# What is being asked
Scan the data below and copy each line where "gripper" occurs.

*** Supplied information ***

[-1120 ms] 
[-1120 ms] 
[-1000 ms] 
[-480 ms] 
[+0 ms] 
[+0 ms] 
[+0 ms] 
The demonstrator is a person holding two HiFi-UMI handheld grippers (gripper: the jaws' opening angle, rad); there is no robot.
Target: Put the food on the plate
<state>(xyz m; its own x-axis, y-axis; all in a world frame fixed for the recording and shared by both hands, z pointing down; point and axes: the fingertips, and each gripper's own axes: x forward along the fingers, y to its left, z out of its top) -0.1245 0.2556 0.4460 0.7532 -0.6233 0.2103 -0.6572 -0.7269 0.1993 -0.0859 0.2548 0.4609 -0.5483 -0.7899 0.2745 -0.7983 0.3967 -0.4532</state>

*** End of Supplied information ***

# Solution
The demonstrator is a person holding two HiFi-UMI handheld grippers (gripper: the jaws' opening angle, rad); there is no robot.
<state>(xyz m; its own x-axis, y-axis; all in a world frame fixed for the recording and shared by both hands, z pointing down; point and axes: the fingertips, and each gripper's own axes: x forward along the fingers, y to its left, z out of its top) -0.1245 0.2556 0.4460 0.7532 -0.6233 0.2103 -0.6572 -0.7269 0.1993 -0.0859 0.2548 0.4609 -0.5483 -0.7899 0.2745 -0.7983 0.3967 -0.4532</state>

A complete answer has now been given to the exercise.